Here is a quote from Jacob Arminius, himself, on total depravity,

“In the state of Primitive Innocence, man had a mind endued with a clear understanding of heavenly light and truth concerning God, and his works and will, as far as was sufficient for the salvation of man and the glory of God; he had a heart imbued with ‘righteousness and true holiness,’ and with a true and saving love of good; and powers abundantly qualified or furnished perfectly to fulfill the law which God had imposed on him. This admits easily of proof, from the description of the image of God, after which man is said to have been created, (Gen 1:26-27) from the law divinely imposed on him, which had a promise and a threat appended to it, (Gen 2:17) and lastly from the analogous restoration of the same image in Christ Jesus. (Eph 4:24, Col 3:10)

But man was not so confirmed in this state of innocence, as to be incapable of being moved, by the representation presented to him of some good, (whether it was of an inferior kind and relating to this animal life, or of a superior-kind and relating to spiritual life) inordinately and unlawfully to look upon it and to desire it, and of his own spontaneous as well as free motion, and through a preposterous desire for that good, to decline from the obedience which had been prescribed to him. Nay, having turned away from the light of his own mind and his chief good, which is God, or, at least, having turned towards that chief good not in the manner in which he ought to have done, and besides having turned in mind and heart towards an inferior good, he transgressed the command given to him for life. By this foul deed, he precipitated himself from that noble and elevated condition into a state of the deepest infelicity, which is under the dominion of sin. For ‘to whom any one yields himself a servant to obey,’ (Rom 6:16) and ‘of whom a man is overcome, of the same is he brought in bondage,’ and is his regularly assigned slave. (2 Pet 2:19)

In this state, the free will of man towards the true good is not only wounded, maimed, infirm, bent, and weakened; but it is also imprisoned, destroyed, and lost.

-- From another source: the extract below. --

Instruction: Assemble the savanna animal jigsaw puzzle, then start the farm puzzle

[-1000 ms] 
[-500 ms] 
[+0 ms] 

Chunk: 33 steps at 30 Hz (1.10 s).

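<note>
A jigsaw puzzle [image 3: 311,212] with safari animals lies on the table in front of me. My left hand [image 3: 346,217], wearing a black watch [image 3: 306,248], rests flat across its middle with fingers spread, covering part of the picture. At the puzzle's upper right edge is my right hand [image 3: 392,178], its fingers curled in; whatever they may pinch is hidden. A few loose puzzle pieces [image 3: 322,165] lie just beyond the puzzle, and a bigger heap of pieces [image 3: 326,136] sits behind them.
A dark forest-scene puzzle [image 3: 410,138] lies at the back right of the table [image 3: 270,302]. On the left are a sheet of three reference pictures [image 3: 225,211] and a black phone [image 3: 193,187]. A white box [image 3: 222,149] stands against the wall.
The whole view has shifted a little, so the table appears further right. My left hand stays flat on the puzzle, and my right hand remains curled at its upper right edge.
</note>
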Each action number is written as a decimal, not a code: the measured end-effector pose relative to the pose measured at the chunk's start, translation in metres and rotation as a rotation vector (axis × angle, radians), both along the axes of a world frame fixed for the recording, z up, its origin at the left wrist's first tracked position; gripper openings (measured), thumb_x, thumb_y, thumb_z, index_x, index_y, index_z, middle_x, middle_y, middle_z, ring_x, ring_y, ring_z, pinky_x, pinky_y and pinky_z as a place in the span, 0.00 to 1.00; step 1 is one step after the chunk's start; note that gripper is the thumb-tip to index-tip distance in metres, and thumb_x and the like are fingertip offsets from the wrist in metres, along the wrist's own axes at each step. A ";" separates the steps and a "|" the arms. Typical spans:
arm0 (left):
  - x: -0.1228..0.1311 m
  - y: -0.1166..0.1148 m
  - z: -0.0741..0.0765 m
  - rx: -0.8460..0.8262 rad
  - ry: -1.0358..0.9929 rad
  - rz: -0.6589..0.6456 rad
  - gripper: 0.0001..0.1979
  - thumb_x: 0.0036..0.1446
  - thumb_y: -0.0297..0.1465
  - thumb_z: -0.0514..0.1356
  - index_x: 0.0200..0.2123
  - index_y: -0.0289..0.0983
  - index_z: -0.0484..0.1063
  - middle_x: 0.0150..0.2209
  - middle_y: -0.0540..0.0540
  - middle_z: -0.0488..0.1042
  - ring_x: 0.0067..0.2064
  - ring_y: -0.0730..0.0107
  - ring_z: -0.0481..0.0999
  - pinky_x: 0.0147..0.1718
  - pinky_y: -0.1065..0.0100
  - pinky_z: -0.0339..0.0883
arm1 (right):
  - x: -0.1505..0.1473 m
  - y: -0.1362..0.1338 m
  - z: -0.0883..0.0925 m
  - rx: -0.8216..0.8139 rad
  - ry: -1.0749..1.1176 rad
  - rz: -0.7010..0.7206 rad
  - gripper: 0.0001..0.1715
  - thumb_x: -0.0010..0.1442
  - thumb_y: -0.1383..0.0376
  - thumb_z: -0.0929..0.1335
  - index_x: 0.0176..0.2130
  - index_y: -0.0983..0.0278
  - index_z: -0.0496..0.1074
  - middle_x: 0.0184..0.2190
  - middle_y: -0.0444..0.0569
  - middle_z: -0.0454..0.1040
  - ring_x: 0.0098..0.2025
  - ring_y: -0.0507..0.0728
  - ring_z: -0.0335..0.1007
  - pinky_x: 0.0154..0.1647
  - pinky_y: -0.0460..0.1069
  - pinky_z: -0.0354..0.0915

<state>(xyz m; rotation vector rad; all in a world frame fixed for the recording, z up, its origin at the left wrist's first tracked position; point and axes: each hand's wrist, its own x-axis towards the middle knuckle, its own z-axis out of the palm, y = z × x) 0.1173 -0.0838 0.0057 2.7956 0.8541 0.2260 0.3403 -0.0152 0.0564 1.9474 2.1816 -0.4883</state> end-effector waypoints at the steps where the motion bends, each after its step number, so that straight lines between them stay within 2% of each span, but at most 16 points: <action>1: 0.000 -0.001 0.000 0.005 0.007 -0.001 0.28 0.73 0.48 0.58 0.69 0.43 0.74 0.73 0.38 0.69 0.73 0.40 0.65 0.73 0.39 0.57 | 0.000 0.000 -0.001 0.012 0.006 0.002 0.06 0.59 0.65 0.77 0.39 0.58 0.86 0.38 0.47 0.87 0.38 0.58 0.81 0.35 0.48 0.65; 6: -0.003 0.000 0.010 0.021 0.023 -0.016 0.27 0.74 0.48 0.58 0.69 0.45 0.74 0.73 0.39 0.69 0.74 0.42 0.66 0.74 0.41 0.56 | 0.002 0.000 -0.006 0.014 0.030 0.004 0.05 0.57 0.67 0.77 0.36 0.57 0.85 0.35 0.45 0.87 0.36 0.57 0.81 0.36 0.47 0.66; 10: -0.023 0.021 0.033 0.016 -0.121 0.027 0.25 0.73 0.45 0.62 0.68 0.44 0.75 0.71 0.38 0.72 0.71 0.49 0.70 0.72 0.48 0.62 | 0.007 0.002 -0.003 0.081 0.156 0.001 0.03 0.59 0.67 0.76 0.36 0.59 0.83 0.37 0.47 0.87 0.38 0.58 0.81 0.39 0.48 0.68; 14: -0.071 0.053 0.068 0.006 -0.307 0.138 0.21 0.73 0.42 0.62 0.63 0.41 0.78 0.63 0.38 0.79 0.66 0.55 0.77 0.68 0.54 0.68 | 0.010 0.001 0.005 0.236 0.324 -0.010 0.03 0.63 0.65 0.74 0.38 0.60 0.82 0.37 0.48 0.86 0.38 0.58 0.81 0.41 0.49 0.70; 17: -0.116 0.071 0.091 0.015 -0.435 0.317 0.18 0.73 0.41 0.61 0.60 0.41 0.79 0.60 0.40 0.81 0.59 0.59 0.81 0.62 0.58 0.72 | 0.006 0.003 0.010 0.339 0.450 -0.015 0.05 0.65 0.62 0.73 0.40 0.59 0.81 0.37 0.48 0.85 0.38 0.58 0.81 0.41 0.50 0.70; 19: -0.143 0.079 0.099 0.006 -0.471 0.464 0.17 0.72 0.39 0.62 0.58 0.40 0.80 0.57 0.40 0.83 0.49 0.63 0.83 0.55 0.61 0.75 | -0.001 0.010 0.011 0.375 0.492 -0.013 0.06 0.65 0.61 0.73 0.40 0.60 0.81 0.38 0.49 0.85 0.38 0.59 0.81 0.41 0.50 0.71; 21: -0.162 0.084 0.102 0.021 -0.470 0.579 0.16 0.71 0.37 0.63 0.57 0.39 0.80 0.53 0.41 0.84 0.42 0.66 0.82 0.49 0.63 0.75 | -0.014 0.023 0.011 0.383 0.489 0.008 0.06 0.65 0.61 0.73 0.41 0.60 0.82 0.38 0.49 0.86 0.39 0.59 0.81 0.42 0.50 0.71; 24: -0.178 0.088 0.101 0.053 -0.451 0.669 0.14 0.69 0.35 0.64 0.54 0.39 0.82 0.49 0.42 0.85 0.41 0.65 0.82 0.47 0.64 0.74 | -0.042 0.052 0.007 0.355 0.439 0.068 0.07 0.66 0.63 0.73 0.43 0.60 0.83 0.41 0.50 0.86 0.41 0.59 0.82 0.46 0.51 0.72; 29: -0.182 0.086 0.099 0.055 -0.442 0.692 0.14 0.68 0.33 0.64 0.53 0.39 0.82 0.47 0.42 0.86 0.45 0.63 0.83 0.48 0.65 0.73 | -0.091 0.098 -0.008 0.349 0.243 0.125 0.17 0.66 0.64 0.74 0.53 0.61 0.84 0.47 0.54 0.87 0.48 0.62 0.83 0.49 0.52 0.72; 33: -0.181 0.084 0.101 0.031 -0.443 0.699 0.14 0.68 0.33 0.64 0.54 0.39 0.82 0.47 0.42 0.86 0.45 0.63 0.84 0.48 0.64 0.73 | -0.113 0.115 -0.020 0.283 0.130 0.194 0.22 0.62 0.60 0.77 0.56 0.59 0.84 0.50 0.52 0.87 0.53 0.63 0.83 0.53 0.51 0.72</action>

And its powers are not only debilitated and useless unless they be assisted by grace, but it has no powers whatever except such as are excited by Divine grace. For Christ has said, ‘Without me ye can do nothing.’ St. Augustine, after having diligently meditated upon each word in this passage, speaks thus: ‘Christ does not say, without me ye can do but Little; neither does He say, without me ye can do any Arduous Thing, nor without me ye can do it with difficulty. But he says, without me ye can do Nothing! Nor does he say, without me ye cannot complete any thing; but without me ye can do Nothing.’ That this may be made more manifestly to appear, we will separately consider the mind, the affections or will, and the capability, as contra-distinguished from them, as well as the life itself of an unregenerate man.”

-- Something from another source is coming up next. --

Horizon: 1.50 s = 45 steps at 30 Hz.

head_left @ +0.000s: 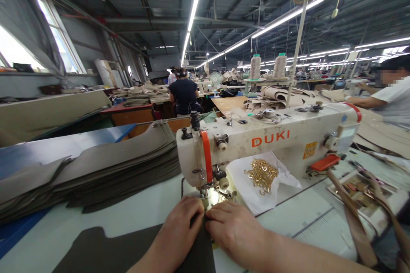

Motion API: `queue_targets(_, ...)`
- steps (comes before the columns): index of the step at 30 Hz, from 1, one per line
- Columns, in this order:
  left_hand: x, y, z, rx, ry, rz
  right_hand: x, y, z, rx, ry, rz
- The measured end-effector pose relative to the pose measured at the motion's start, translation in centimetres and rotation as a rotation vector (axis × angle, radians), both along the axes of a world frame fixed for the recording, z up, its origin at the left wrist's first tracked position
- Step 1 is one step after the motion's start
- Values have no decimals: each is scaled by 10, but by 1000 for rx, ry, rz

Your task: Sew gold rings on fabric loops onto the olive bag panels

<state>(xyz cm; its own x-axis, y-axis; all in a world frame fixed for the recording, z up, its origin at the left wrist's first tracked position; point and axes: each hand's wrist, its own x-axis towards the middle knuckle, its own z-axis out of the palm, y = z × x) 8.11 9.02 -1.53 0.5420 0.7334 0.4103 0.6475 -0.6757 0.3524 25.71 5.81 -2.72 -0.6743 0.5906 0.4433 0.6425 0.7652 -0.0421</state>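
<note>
A dark grey-green fabric panel [112, 249] lies flat on the sewing table, its upper end under my hands. My left hand [179, 230] rests over it with fingers curled and thumb drawn in, gripping its edge just in front of the presser foot [205, 193]. Close beside it, my right hand [233, 226] is closed, fingertips at the panel's right edge. Both hands are right below the needle area of a white sewing machine [272, 138]. My fingers hide the exact spot they grip.
Stacked dark panels [128, 166] lie left of the machine. Gold metal rings [262, 174] sit on white cloth [246, 196] under the arm. Brown straps [355, 222] hang over a tray [384, 179] at right. Co-workers [183, 91] are farther off, another person [393, 98] at right.
</note>
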Motion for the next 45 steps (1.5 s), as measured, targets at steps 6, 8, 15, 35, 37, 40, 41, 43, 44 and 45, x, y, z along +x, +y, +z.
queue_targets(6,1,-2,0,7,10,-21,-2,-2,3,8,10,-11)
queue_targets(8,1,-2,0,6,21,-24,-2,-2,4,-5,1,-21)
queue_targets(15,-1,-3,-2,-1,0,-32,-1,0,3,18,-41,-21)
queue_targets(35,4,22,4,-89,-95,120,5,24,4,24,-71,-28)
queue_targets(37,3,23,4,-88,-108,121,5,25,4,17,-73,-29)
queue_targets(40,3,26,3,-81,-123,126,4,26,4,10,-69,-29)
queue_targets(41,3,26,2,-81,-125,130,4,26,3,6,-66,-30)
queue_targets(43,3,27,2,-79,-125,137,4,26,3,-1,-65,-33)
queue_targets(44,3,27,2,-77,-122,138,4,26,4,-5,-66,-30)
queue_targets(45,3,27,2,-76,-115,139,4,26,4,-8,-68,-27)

“This is my opinion concerning the free-will of man: In his primitive condition as he came out of the hands of his creator, man was endowed with such a portion of knowledge, holiness and power, as enabled him to understand, esteem, consider, will, and to perform the true good, according to the commandment delivered to him. Yet none of these acts could he do, except through the assistance of Divine Grace. But in his lapsed and sinful state, man is not capable, of and by himself, either to think, to will, or to do that which is really good; but it is necessary for him to be regenerated and renewed in his intellect, affections or will, and in all his powers, by God in Christ through the Holy Spirit, that he may be qualified rightly to understand, esteem, consider, will, and perform whatever is truly good. When he is made a partaker of this regeneration or renovation, I consider that, since he is delivered from sin, he is capable of thinking, willing and doing that which is good, but yet not without the continued aids of Divine Grace.”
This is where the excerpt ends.